▶ **What you are asked to do**
Can you quote the records below in full, word for word?

Items from a dataset:
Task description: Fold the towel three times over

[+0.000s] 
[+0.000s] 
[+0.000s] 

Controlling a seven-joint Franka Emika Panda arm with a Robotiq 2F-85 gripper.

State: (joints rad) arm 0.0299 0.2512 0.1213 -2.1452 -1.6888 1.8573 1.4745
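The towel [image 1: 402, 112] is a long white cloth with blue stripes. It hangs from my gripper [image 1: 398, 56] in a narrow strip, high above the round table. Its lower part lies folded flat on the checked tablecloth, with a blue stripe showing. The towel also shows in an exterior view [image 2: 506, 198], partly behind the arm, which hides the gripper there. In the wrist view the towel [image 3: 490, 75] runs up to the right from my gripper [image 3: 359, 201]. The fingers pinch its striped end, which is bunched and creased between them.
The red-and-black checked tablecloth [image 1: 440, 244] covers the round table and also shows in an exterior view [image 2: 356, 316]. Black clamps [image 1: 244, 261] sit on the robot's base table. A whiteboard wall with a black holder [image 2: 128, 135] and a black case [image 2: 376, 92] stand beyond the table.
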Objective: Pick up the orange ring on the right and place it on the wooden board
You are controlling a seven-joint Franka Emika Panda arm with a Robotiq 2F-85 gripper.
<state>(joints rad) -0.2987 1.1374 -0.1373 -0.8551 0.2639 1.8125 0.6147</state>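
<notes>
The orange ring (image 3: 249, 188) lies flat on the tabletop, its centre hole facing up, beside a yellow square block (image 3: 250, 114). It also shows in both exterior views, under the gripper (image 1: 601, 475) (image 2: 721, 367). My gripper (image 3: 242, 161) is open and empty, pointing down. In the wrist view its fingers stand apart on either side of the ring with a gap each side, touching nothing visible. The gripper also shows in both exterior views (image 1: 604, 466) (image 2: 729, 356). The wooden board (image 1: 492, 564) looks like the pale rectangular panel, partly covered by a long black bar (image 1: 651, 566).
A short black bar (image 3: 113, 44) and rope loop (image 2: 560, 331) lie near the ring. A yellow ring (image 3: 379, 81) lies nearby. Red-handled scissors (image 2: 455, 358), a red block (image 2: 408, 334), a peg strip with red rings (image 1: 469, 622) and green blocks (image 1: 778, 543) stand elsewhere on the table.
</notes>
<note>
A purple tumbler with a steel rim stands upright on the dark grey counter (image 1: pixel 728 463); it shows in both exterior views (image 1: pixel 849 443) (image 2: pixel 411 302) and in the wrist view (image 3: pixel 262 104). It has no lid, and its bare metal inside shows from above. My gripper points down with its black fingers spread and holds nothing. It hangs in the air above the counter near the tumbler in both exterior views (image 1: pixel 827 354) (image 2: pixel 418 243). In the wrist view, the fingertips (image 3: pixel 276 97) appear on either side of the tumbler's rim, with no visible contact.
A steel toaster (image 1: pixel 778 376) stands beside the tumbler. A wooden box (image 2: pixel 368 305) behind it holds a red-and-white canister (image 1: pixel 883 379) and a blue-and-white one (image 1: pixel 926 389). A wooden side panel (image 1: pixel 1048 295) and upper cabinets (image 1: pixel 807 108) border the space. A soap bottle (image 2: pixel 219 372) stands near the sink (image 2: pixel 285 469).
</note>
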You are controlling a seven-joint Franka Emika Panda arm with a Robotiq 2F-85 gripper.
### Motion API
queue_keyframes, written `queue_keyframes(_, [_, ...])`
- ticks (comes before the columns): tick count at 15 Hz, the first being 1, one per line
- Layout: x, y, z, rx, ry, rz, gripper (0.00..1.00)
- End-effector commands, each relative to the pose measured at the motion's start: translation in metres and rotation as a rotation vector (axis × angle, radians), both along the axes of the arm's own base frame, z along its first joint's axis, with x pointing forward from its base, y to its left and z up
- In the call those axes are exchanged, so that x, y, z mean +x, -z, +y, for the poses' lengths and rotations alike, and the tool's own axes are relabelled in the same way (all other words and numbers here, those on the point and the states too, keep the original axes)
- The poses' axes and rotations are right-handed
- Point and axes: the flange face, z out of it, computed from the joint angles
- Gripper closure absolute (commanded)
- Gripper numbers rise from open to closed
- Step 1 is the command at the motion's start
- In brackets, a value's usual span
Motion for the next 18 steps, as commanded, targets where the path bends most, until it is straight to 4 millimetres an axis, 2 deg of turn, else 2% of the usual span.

▶ **Response**
Task description: Fold the towel three times over

[+0.000s] 
[+0.000s] 
[+0.000s] 

Controlling a seven-joint Franka Emika Panda arm with a Robotiq 2F-85 gripper.

State: (joints rad) arm 0.0299 0.2512 0.1213 -2.1452 -1.6888 1.8573 1.4745
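The towel [image 1: 402, 112] is a long white cloth with blue stripes. It hangs from my gripper [image 1: 398, 56] in a narrow strip, high above the round table. Its lower part lies folded flat on the checked tablecloth, with a blue stripe showing. The towel also shows in an exterior view [image 2: 506, 198], partly behind the arm, which hides the gripper there. In the wrist view the towel [image 3: 490, 75] runs up to the right from my gripper [image 3: 359, 201]. The fingers pinch its striped end, which is bunched and creased between them.
The red-and-black checked tablecloth [image 1: 440, 244] covers the round table and also shows in an exterior view [image 2: 356, 316]. Black clamps [image 1: 244, 261] sit on the robot's base table. A whiteboard wall with a black holder [image 2: 128, 135] and a black case [image 2: 376, 92] stand beyond the table.
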Objective: Pick up the orange ring on the right and place it on the wooden board
You are controlling a seven-joint Franka Emika Panda arm with a Robotiq 2F-85 gripper.
<state>(joints rad) -0.2987 1.1374 -0.1373 -0.8551 0.2639 1.8125 0.6147</state>
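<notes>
The orange ring (image 3: 249, 188) lies flat on the tabletop, its centre hole facing up, beside a yellow square block (image 3: 250, 114). It also shows in both exterior views, under the gripper (image 1: 601, 475) (image 2: 721, 367). My gripper (image 3: 242, 161) is open and empty, pointing down. In the wrist view its fingers stand apart on either side of the ring with a gap each side, touching nothing visible. The gripper also shows in both exterior views (image 1: 604, 466) (image 2: 729, 356). The wooden board (image 1: 492, 564) looks like the pale rectangular panel, partly covered by a long black bar (image 1: 651, 566).
A short black bar (image 3: 113, 44) and rope loop (image 2: 560, 331) lie near the ring. A yellow ring (image 3: 379, 81) lies nearby. Red-handled scissors (image 2: 455, 358), a red block (image 2: 408, 334), a peg strip with red rings (image 1: 469, 622) and green blocks (image 1: 778, 543) stand elsewhere on the table.
</notes>
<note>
A purple tumbler with a steel rim stands upright on the dark grey counter (image 1: pixel 728 463); it shows in both exterior views (image 1: pixel 849 443) (image 2: pixel 411 302) and in the wrist view (image 3: pixel 262 104). It has no lid, and its bare metal inside shows from above. My gripper points down with its black fingers spread and holds nothing. It hangs in the air above the counter near the tumbler in both exterior views (image 1: pixel 827 354) (image 2: pixel 418 243). In the wrist view, the fingertips (image 3: pixel 276 97) appear on either side of the tumbler's rim, with no visible contact.
A steel toaster (image 1: pixel 778 376) stands beside the tumbler. A wooden box (image 2: pixel 368 305) behind it holds a red-and-white canister (image 1: pixel 883 379) and a blue-and-white one (image 1: pixel 926 389). A wooden side panel (image 1: pixel 1048 295) and upper cabinets (image 1: pixel 807 108) border the space. A soap bottle (image 2: pixel 219 372) stands near the sink (image 2: pixel 285 469).
</note>
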You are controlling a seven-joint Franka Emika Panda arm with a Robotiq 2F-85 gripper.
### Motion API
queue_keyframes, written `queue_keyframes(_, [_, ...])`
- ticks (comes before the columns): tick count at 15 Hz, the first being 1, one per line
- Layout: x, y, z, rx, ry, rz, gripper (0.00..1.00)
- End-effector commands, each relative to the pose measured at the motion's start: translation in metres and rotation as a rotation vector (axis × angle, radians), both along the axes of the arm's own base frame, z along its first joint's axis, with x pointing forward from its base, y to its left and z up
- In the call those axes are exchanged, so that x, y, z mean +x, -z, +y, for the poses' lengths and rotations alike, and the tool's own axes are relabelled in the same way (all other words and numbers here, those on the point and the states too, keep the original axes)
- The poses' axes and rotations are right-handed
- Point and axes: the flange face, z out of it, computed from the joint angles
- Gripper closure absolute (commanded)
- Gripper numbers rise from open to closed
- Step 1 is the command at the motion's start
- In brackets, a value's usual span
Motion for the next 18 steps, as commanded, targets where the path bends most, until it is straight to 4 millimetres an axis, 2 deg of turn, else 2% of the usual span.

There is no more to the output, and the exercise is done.